Toute l’horreur de ce captivity thriller réside dans l’empathie.

L’utilisation du présent dans le journal de Théo invite le lecteur à vivre crument les mêmes sévices, les mêmes humiliations, les mêmes horreurs. J’avais l’impression de vivre le froid, l’humidité, de sentir le moisi, la mousse humide des montagnes, de souffrir de crampes et courbatures dans tout mon corps.

Les trois-quarts du livre racontent, décrivent, ressassent, la longue et lente descente aux enfers de Théo. La perte de confiance aussi, et la transformation presque gênante à regarder de face, de la rage de vivre en simple besoin de survie, jusqu’à l’attente de la délivrance ultime.

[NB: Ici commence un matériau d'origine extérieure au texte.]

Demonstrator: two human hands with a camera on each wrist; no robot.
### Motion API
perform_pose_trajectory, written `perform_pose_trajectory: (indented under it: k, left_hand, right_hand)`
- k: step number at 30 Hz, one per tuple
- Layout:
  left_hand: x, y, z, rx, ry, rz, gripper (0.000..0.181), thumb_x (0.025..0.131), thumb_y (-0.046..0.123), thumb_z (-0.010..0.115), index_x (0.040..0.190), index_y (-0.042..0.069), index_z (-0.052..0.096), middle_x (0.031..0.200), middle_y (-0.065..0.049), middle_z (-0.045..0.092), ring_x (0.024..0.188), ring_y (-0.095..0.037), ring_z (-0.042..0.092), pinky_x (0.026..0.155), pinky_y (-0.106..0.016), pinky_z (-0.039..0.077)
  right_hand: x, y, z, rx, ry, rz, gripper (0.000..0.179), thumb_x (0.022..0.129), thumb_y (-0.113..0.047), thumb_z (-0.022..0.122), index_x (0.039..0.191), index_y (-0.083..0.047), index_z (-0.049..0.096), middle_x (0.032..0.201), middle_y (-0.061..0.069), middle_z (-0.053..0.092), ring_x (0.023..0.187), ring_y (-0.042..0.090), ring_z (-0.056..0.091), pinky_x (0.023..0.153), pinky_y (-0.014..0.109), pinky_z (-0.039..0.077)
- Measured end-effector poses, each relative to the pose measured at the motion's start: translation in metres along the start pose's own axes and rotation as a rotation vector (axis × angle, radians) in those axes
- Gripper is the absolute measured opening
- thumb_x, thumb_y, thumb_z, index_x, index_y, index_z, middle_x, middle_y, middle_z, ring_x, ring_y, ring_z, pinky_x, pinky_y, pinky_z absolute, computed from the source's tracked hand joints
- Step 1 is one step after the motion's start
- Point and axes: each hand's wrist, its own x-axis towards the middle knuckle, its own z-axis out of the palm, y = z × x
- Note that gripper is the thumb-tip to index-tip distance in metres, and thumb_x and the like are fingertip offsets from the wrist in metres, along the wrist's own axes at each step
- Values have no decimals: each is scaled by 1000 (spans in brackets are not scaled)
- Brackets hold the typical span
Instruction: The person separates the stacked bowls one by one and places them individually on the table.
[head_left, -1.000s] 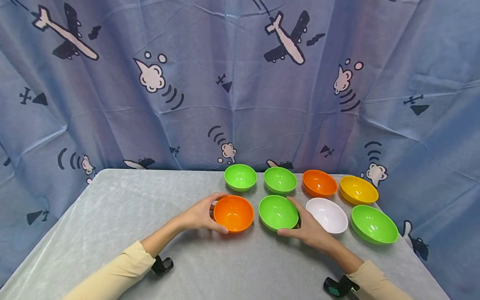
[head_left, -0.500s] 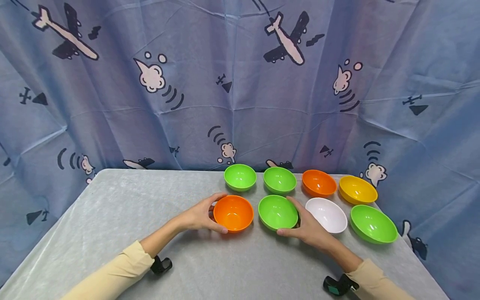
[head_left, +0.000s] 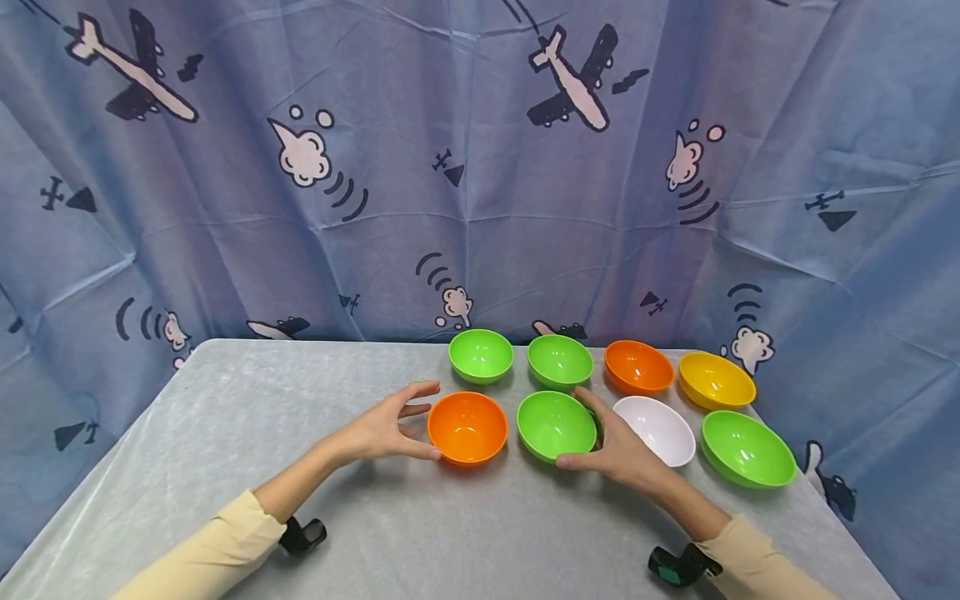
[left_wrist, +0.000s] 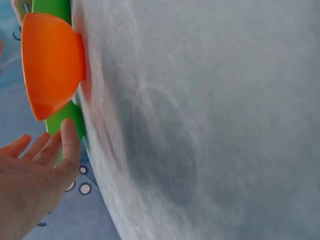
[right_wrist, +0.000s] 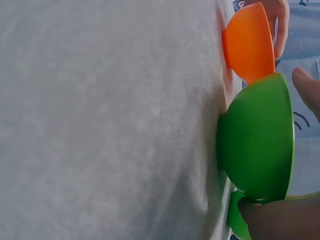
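Your left hand (head_left: pixel 382 429) hangs open just beside the orange bowl (head_left: pixel 467 427) on the worktop (head_left: pixel 225 433), your right hand (head_left: pixel 617 446) cups the green bowl (head_left: pixel 557 425); neither bowl lifted yet.

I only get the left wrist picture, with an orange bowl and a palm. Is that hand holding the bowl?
Observer: No. The head view shows the left hand spread beside the orange bowl, fingers off its rim.
Visitor: And the other hand?
Observer: The right hand curves round the near green bowl, thumb on its rim.
Visitor: Any more bowls?
Observer: Eight in all, in two rows of four; a white bowl lies beside that hand.
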Motion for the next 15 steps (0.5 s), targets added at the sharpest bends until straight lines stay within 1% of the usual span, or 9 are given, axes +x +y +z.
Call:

Assister à ça, c’est aussi se poser la question : et si ça m’arrivait ? Comment je le vivrais ? En serais-je capable ? Et si je n’étais pas capable, est-ce que j’accepterais de prendre le risque d’être abattue? Et le suicide, est ce vraiment une option ? Des questions dérangeantes quand on ouvre un livre pour se délivrer quelques instants de notre quotidien et problèmes somme toute futiles au regard de cette histoire !

Et enfin, le grand thème, celui qui fait que ce livre, faute de se changer les idées positivement, marque profondément et ne peut laisser le lecteur indifférent : Le Mal et la déchéance de l’homme par l’homme.

Théo est un chien : c’est tout à la fois l’animal de compagnie utile et serviable, mais l’animal tout court qui ne mérite pas d’être estimé et n’a pas les mêmes besoins que l’homme. Son identité est bafouée, ses droits, n’en parlons même pas. Il perd toute dignité : pas de toilette, peu de vêtements, le froid, la soif, la faim. Les blessures ne sont pas soignées, les infections sont brûlées à l’huile chaude.  Même pour quelqu’un d’endurci, de plus un homme, qui a connu la prison, une enfance difficile, ces traitements fonctionnent à « merveille » dans le processus d’annihilation de l’être. On comprend mieux pourquoi les esclaves, en leur temps, ne cherchaient même plus à s’affranchir. C’est l’esprit lui-même qui se referme sur l’idée que l’on n’est plus humain, et que si on l’a été un jour, c’est juste une idée passagère ou des relents de vieux rêves.

Théo est déjà mort, il l’a été au moment où il a été rattrapé après ses six jours de cavale dans la montagne. La mort de son codétenu (ah oui, car les deux vieux n’en étaient pas à leur coup d’essai, car si cette captivité avait été uniquement opportuniste, elle aurait juste été ignoble ; avec la préméditation et la multiplication dans le temps, elle en devient abjecte et animale) a sonné le glas de tout espoir et a enterré ce qui restait d’humain chez lui : le désir de vivre, l’espoir. Là était la vie.

Sandrine Collette signe ici un polar singulier. Singulier, et remarquable par le thème abordé : l’esclavagisme et la mort de l’âme. Le style est pur, c’est celui d’un journal intime dans lequel on n’ose utiliser certains mots pour décrire l’horreur, où les choses suggérées frappent bien plus fort  que celles qui sont décrites avec force de détails.

Après, je peux comprendre que l’on puisse un peu s’ennuyer à la lecture des longs mois de captivité ; car l’auteur décrit certains quotidiens comme si quelque chose de remarquable allait s’y passer ; on attend, et pourtant, quelques pages plus loin, on se rend compte que c’est juste une journée de plus en enfer. C’est justement ces descriptions dans lesquelles on voit petit à petit Théo évoluer vers une perte totale d’amour propre et d’espoir. C’est justement le talent de l’auteur : au fil des saisons, elle instille un peu moins d’espoir, un peu plus d’horreur.

Bref un polar court, dur, bien écrit et qui mérite son Grand Prix de Littérature policière 2013.